DIRECTIONS: From the entries below, copy exactly the lines from the one that contains "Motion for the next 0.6" through the one that contains "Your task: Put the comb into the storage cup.", both included, and only those.

DATA LISTING:
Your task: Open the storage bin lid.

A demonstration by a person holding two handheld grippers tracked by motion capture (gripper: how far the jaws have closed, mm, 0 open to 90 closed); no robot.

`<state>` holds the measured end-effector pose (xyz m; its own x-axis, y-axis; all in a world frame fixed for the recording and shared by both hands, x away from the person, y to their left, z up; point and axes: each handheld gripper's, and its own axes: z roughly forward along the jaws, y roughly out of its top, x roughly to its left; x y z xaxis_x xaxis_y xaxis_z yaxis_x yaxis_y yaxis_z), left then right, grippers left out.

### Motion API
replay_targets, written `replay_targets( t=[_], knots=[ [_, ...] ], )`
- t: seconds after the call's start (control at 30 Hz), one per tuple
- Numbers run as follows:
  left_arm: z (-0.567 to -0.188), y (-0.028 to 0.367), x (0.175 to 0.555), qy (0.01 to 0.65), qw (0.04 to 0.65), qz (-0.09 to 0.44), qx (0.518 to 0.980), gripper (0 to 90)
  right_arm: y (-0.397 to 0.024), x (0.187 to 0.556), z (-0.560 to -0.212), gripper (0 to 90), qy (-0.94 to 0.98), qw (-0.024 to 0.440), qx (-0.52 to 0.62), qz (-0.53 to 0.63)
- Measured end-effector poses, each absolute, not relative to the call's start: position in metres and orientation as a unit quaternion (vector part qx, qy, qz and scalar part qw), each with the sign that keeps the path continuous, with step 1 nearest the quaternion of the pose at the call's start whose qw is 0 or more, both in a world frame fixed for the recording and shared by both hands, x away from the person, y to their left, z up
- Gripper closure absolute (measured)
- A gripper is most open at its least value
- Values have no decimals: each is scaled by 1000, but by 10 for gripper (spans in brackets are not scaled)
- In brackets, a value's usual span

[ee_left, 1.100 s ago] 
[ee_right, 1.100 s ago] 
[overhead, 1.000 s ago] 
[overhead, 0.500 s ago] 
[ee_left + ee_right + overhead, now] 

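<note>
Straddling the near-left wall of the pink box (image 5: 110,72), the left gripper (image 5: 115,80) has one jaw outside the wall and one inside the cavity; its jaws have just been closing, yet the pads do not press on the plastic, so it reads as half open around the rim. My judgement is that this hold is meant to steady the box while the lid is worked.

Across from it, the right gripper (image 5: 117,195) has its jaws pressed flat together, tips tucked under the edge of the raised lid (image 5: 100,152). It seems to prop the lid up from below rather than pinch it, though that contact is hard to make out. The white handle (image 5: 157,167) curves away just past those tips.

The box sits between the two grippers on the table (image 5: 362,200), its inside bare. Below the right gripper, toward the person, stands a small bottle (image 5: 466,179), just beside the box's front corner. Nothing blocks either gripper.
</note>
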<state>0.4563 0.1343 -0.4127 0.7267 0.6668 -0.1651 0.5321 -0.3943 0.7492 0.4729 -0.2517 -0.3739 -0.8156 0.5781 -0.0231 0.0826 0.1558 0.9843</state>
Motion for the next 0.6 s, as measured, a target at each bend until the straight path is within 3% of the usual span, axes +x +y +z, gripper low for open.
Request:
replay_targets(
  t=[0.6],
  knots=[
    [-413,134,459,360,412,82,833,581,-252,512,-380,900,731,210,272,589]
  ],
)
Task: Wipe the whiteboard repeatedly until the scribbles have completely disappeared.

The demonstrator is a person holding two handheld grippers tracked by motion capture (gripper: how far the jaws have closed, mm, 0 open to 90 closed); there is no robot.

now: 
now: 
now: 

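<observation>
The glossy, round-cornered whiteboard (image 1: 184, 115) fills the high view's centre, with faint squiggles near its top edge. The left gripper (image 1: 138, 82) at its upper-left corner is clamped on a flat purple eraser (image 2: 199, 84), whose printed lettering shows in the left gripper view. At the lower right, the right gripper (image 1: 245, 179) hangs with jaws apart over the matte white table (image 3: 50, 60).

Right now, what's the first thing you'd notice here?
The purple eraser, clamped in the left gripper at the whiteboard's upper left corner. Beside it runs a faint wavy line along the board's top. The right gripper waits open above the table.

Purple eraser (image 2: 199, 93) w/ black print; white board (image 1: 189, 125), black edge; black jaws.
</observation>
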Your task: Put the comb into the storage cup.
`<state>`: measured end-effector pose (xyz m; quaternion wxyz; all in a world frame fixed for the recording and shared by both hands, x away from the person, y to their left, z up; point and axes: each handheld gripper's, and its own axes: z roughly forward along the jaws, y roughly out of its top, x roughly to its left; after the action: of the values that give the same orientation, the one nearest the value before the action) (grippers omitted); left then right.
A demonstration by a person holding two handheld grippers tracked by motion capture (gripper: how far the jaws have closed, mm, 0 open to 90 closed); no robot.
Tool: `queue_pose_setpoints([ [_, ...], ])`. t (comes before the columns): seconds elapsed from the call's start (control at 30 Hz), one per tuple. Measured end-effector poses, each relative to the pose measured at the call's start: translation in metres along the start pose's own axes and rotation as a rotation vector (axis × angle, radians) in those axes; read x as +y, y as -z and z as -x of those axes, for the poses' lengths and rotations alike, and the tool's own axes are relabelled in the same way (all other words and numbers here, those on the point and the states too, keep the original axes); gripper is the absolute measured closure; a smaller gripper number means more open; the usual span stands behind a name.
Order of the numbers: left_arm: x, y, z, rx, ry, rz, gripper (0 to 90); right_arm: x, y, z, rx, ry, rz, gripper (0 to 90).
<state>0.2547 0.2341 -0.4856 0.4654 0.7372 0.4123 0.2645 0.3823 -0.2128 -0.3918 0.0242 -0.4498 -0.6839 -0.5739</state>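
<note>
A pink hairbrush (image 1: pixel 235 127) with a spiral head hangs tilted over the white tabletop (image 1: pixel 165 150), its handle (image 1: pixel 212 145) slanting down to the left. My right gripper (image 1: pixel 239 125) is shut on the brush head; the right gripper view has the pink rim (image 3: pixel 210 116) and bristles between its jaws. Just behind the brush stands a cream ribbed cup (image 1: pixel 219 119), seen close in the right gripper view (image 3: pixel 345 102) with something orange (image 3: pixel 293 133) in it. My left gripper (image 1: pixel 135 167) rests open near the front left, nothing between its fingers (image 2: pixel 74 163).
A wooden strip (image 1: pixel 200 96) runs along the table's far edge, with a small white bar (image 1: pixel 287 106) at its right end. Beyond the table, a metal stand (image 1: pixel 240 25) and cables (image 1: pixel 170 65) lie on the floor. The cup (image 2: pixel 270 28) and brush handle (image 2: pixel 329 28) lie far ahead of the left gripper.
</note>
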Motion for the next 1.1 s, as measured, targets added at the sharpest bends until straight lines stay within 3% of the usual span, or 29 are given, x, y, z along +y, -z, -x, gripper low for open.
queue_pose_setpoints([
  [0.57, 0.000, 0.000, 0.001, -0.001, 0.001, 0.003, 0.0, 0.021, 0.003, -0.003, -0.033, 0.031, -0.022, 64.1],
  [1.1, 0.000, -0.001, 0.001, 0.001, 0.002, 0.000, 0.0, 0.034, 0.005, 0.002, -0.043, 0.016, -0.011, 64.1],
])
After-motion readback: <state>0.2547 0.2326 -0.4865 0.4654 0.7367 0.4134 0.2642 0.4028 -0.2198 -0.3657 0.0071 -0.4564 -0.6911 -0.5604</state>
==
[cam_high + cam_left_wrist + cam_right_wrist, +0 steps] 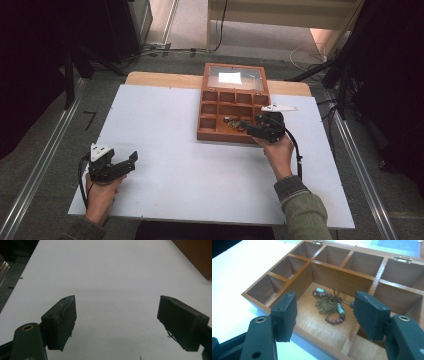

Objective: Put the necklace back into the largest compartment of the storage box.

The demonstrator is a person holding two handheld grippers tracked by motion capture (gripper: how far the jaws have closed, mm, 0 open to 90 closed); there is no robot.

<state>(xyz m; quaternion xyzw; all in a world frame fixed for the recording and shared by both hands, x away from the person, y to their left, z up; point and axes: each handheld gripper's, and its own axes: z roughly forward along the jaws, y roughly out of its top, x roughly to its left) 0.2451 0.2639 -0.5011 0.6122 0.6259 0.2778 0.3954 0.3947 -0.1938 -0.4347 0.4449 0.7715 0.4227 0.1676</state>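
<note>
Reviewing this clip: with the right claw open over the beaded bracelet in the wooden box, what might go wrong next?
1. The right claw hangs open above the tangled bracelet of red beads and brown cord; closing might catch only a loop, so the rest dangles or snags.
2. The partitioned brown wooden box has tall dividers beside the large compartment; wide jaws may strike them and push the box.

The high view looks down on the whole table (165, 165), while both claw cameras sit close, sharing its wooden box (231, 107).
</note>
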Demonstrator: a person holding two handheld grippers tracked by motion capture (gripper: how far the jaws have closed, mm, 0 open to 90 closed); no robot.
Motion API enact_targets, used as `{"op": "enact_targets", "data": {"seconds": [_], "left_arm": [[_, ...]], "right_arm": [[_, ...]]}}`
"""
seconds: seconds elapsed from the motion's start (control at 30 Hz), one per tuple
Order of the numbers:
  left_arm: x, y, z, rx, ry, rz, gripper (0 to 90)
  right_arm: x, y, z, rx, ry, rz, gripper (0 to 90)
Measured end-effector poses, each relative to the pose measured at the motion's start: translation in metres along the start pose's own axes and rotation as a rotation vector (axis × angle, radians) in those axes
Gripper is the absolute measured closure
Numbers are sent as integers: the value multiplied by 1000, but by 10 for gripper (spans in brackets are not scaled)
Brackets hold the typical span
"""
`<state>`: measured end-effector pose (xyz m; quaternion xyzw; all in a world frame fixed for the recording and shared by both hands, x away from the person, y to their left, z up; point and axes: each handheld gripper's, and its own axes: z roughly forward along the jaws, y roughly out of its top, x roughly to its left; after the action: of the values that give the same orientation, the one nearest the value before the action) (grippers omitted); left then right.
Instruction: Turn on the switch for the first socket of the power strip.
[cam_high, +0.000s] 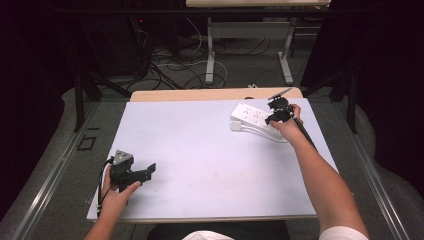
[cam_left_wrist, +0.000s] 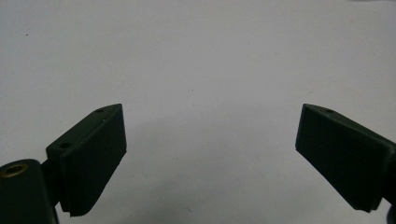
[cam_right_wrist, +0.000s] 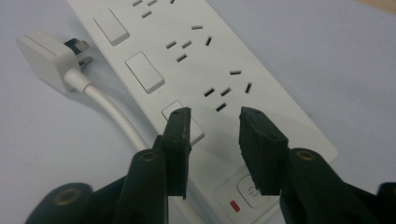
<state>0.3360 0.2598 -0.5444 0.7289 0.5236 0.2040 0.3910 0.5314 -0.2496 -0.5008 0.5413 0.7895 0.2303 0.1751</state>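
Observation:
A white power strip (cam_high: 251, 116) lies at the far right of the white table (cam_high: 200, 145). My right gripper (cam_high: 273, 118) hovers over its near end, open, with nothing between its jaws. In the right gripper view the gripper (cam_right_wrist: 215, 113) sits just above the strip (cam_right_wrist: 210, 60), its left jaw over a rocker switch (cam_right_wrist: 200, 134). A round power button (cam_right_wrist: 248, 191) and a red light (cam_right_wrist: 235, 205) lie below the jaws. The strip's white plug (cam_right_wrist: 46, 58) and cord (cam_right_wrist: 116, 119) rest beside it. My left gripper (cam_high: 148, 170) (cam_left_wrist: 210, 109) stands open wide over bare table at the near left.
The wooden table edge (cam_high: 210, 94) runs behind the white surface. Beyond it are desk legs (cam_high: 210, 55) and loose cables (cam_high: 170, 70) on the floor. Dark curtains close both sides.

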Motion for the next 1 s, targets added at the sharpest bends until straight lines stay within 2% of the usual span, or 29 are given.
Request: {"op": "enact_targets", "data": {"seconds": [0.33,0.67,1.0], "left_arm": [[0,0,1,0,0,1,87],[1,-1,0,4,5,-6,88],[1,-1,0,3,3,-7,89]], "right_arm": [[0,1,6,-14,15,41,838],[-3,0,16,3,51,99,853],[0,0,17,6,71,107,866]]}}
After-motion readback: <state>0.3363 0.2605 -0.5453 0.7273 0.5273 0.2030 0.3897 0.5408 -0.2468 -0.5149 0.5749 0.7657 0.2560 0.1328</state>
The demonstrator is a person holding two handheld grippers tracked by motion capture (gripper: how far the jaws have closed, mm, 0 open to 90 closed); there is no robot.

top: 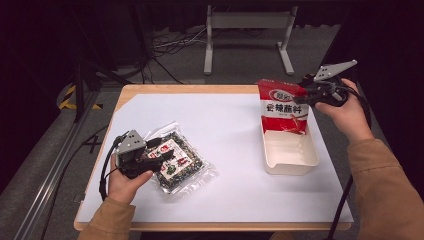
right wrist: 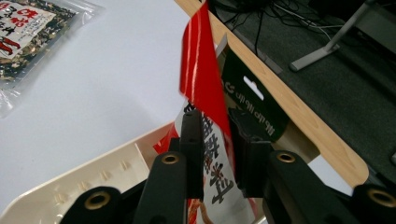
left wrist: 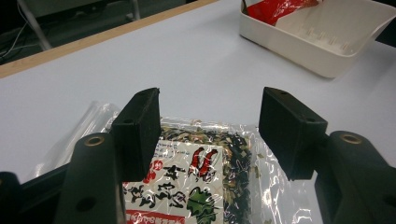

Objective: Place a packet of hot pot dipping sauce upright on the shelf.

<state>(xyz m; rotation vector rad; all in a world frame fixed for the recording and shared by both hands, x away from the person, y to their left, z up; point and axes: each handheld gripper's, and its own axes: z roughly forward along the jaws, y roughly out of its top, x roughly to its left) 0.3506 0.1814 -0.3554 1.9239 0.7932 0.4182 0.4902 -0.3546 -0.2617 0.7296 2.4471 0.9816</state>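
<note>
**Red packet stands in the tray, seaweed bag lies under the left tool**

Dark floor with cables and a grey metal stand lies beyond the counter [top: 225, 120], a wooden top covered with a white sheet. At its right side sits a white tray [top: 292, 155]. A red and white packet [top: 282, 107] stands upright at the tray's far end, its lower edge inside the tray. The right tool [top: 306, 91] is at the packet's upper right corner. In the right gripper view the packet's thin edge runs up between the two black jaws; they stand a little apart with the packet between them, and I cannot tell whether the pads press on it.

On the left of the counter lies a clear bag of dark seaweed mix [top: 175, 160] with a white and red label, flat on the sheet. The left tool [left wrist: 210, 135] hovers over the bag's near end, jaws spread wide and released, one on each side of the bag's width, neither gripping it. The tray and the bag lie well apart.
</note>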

EXERCISE RESULT:
Motion for the next 0.6 s, as measured, a target at each bend until the straight path is within 3% of the usual span, axes +x +y +z, gripper low for open.
Request:
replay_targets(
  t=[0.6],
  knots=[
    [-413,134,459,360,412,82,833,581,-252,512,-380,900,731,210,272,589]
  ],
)
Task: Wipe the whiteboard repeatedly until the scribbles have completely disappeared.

The demonstrator is a person holding two handheld grippers tracked by motion capture (gripper: how far the jaws have closed, mm, 0 open to 90 closed); there is no robot.

now: 
now: 
now: 

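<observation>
The glossy, round-cornered whiteboard (image 1: 184, 115) fills the high view's centre, with faint squiggles near its top edge. The left gripper (image 1: 138, 82) at its upper-left corner is clamped on a flat purple eraser (image 2: 199, 84), whose printed lettering shows in the left gripper view. At the lower right, the right gripper (image 1: 245, 179) hangs with jaws apart over the matte white table (image 3: 50, 60).

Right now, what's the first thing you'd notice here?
The purple eraser, clamped in the left gripper at the whiteboard's upper left corner. Beside it runs a faint wavy line along the board's top. The right gripper waits open above the table.

Purple eraser (image 2: 199, 93) w/ black print; white board (image 1: 189, 125), black edge; black jaws.
</observation>
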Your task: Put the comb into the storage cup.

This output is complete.